Will the US Government default on its debts?

According to The Telegraph, President Obama declared late on Sunday (15th May) that:

“If investors around the world thought that the full faith and credit of the United States was not being backed up, if they thought that we might renege on our IOUs, it could unravel the entire financial system.”

Whilst this is extremely unlikely, the growth in the US government’s indebtedness is beginning to sound alarm bells in the world’s capital markets.

Last month, it was reported that Standard and Poor’s Ratings Services had lowered its long-term credit outlook for the U.S. government from “stable” to “negative” precisely because of that growing indebtedness and the persistence of substantial budget deficits. This would be the first step to S&P reducing the U.S. government’s much-prized AAA credit rating – and any reduction in rating would make it more expensive to finance its debts.
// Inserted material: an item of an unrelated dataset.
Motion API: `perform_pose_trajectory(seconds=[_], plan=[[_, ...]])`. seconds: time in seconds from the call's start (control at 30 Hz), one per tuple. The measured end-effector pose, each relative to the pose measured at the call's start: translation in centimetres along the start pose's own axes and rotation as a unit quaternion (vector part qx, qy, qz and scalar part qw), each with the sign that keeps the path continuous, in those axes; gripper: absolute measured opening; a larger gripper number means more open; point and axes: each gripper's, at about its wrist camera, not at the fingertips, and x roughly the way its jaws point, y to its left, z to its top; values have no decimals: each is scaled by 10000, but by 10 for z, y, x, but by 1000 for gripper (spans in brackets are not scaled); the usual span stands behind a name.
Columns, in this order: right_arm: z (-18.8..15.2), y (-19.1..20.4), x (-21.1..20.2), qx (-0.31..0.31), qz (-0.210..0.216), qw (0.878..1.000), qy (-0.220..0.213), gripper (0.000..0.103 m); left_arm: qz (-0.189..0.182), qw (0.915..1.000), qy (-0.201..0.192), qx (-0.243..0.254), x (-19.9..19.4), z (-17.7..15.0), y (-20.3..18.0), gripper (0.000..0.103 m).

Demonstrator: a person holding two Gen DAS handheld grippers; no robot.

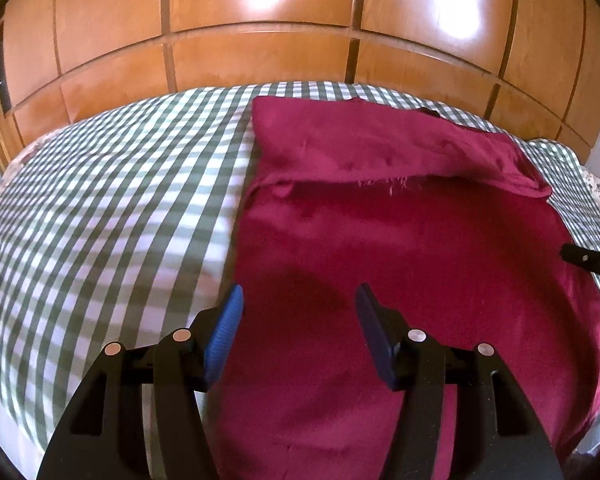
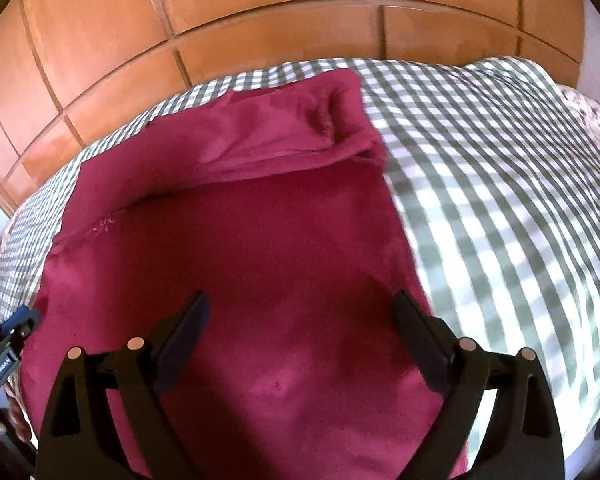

US raids civil service pension fund as it hits $14.3 trillion debt limit - The Telegraph, 16/05/11

On April 18 2011, Voice of America news reported a media teleconference with David Beers, S&P’s global head of sovereign ratings, wherein Beers said:

“A negative outlook means that in S&P’s opinion, there is at least a one in three chance that over roughly the next two years, that we could lower the rating…. It also means, conversely, that there is, in the committee’s opinion, a two-thirds chance that the rating might not change.”

The U.S. government’s debt ceiling is limited by law at $14.3 trillion – and that limit has now been reached. Yet, rather than aggressively tackle the budget deficits and pay-off the national debt, we see the President looking to U.S. Congressional leaders to increase the debt ceiling and for higher taxes.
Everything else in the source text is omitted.